Confcommercio possibilista. I contrari: «Si perderebbero posti di lavoro». Di Maio precisa: «Ci sarà una turnazione»
ROMA - Sta facendo discutere, in Italia, la proposta rilanciata ieri dal vicepremier e ministro dello Sviluppo economico, Luigi Di Maio, di porre fine alle aperture domenicali e festive illimitate di negozi e centri commerciali introdotta dal governo Monti nel 2011 con il decreto “Salva Italia”.
«Stanno distruggendo le famiglie italiane», ha dichiarato Di Maio domenica alla Fiera del Levante a Bari promettendo una legge entro l’anno. Travolto dalle reazioni al suo annuncio, però, oggi ha tenuto a precisare: «Non dico che sabato e domenica non si fa più la spesa, ci sarà un meccanismo di turnazione: resta aperto solo il 25% dei negozi, il resto chiude», ha dichiarato il ministro a La7.
I lavori per modificare la normativa inizieranno già questa settimana con l’arrivo, alla Commissione attività produttive della Camera, di ben cinque disegni di legge bipartisan e di iniziativa popolare. Tra di essi c'è quello della Lega, che - analogamente a quanto accade in Ticino - prevede aperture domenicali solo in dicembre e per altre quattro domeniche l’anno scelte dalle Regioni. E quella del MoVimento 5 Stelle, che di aperture domenicali ne prevede ben 12 con eccezioni per le destinazioni turistiche.
Confcommercio si dimostra possibilista, valutando l’eventualità di una regolamentazione «minima e sobria»: «Ridiscutere con atteggiamento non ideologico il ruolo della distribuzione è un primo passo importante e condivisibile- afferma il suo Delegato per le Politiche commerciali, Enrico Postacchini -. L'obiettIvo deve essere quello di evitare gli errori del passato e di valorizzare il nostro modello plurale fatto di piccole, medie e grandi imprese per assicurare il massimo del servizio e della qualità alle famiglie e ai consumatori». Per la Confederazione generale delle imprese, però, ogni nuova norma deve passare «attraverso il dialogo con le rappresentanze».

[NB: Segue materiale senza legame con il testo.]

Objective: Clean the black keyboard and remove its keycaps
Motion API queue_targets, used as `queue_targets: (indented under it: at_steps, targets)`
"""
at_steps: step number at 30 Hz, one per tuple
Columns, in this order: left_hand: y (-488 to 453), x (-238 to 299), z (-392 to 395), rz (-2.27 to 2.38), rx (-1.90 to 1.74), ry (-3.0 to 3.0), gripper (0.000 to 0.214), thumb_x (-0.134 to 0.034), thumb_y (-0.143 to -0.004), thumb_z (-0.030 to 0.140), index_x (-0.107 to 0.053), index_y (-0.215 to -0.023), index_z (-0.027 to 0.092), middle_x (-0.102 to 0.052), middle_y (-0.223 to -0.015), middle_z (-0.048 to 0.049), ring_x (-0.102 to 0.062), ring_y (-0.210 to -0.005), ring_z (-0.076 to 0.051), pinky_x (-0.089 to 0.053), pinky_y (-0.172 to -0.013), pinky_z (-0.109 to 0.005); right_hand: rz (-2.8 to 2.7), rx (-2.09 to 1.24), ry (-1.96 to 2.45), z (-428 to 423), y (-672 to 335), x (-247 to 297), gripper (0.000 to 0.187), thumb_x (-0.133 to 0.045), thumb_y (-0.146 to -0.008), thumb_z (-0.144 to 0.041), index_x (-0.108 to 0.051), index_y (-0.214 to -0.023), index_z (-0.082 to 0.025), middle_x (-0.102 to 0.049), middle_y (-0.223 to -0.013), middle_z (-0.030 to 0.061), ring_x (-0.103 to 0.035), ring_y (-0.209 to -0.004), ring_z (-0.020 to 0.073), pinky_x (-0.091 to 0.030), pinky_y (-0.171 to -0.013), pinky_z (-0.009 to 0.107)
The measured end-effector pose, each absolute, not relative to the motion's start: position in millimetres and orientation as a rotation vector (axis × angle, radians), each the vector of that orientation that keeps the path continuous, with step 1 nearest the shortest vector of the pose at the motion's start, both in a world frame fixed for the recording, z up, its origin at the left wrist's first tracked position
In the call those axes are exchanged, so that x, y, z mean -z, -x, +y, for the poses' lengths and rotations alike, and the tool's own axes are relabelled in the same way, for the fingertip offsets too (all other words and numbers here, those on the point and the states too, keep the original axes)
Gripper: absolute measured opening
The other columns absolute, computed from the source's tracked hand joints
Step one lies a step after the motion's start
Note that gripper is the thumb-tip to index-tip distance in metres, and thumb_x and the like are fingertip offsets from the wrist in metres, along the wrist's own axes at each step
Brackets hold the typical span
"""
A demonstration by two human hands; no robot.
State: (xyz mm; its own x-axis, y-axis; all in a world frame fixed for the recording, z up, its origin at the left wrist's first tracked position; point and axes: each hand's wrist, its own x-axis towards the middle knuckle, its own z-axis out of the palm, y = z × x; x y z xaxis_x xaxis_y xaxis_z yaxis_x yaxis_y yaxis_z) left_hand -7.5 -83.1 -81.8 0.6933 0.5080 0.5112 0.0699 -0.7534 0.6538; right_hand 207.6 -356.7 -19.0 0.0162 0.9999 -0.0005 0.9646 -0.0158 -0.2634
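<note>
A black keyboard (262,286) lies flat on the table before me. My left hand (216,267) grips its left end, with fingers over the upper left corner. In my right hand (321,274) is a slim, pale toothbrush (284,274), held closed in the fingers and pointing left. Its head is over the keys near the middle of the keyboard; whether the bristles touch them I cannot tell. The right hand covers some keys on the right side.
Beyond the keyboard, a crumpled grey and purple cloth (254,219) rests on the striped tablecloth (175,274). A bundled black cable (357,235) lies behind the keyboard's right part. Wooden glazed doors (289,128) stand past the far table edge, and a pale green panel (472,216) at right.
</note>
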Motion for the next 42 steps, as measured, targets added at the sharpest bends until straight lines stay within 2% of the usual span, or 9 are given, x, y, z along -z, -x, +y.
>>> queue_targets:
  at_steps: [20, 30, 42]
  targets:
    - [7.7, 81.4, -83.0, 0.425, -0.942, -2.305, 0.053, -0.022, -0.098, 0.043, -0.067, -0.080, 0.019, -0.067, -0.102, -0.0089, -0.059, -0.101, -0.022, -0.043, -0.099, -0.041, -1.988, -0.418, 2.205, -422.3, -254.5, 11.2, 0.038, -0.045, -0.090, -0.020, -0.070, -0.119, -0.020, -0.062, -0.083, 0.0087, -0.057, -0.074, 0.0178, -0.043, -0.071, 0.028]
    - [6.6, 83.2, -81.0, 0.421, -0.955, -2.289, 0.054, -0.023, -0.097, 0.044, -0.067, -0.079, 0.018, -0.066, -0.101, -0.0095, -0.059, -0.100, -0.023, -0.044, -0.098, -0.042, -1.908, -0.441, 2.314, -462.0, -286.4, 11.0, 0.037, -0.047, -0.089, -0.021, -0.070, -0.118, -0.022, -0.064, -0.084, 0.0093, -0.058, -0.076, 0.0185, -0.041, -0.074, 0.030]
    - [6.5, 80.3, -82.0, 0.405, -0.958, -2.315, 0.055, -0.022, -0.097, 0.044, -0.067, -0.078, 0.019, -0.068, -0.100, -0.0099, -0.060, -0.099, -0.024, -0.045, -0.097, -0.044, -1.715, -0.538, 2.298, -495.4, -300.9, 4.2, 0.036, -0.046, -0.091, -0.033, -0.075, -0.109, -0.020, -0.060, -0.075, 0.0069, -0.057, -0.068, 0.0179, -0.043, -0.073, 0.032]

Per il sindacato Filcams-Cgil, da sempre contrario alle aperture, la liberalizzazione avrebbe avuto un effetto più negativo che positivo, causando «la chiusura di migliaia di negozi che non potevano sostenere aperture 24 ore su 24 e 7 giorni su 7»»
Molto meno entusiasta, invece, la grande distribuzione. Come Conad che, sentita dal Corriere della Sera, si dice preoccupata per le ricadute occupazionali: a rischio sarebbero 40-50mila posti di lavoro, paventa l’amministratore delegato, Francesco Pugliese.
Il decreto legge 201/11 “Salva Italia” del governo di Mario Monti ha introdotto la piena liberalizzazione degli orari dei negozi. Ora, anche a pochi passi dai confini ticinesi, commerci e supermercati non solo sono spesso aperti la domenica, ma lavorano in alcuni casi anche 24 ore su 24. Secondo Federdistribuzione, la domenica è diventata così il secondo giorno per incasso della settimana, con 19,5 milioni di persone che si accalcano a riempire i loro carrelli proprio in questo giorno.
Il “Salva Italia”, precisa l’organizzazione della distribuzione, avrebbe permesso l’erogazione di maggiori stipendi per 400 milioni di euro, equivalenti a 16mila posti di lavoro. A lavorare la domenica sarebbero del resto già 3,4 milioni di dipendenti italiani (il 20%), 2,2 milioni dei quali in servizi “non essenziali”. «Siamo da sempre favorevoli alle aperture domenicali e festive perché riteniamo siano un vero servizio per i cittadini, che ne avrebbero un danno se si dovesse tornare indietro dopo oltre 6 anni di liberalizzazione», scrive Federdistribuzione.